Ahluwalia Manmeet, Ali Mir A, Joshi Rushikesh S, Park Eun Suk, Taha Birra, McCutcheon Ian, Chiang Veronica, Hong Angela, Sinclair Georges, Bartek Jiri, Chen Clark C
Brain Tumor and Neuro-Oncology Center, Cleveland Clinic, Cleveland, Ohio, USA.
Department of Neurosurgery, Vanderbilt University Medical Center, Nashville, Tennessee, USA.
Neurooncol Adv. 2020 Nov 12;3(1):vdaa152. doi: 10.1093/noajnl/vdaa152. eCollection 2021 Jan-Dec.

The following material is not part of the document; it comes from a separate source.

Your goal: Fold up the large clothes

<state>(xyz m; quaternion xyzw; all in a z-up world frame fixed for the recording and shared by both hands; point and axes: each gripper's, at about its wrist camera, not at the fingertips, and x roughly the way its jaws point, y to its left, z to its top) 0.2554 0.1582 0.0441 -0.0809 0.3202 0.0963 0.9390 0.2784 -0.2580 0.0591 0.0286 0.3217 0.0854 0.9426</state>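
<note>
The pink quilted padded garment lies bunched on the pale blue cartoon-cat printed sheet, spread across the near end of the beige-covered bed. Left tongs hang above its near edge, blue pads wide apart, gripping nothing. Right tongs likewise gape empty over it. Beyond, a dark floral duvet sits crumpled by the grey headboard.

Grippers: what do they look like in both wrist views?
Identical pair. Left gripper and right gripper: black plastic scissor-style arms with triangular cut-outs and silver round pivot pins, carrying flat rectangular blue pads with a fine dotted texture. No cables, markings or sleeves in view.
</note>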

Stereotactic radiosurgery (SRS) remains a mainstay therapy in the treatment of melanoma brain metastases (BM). While prognostic scales have been developed for melanoma patients who underwent SRS treatment for BM, the pertinence of these scales in the context of molecularly targeted therapies remains unclear.
Through a multi-institutional collaboration, we collated the survival patterns of 331 melanoma BM patients with known BRAF mutation status treated with SRS. We established a prognostic scale that was validated in an independent cohort of 174 patients. All patients with BRAF mutations in this series were treated with BRAF inhibitors. Prognostic utility was assessed using Net Reclassification Index (NRI > 0) and integrated discrimination improvement (IDI) metrics.
In a multivariate Cox proportional hazards model, BRAF mutation status, KPS, number of metastases, and cumulative intracranial tumor volume (CITV) independently contributed to survival prognostication for melanoma patients with SRS-treated BM ( < .05 for all variables). These variables were incorporated into a prognostic scale using the disease-specific graded prognostic assessment (ds-GPA) framework. This integrated melanoma ds-GPA scale was validated in 2 independent cohorts collated through a multi-institutional collaboration. In terms of order of prognostic importance, BRAF mutation status exerted the greatest influence on survival, while KPS, the number of metastases, and CITV exhibited comparable, lesser impacts.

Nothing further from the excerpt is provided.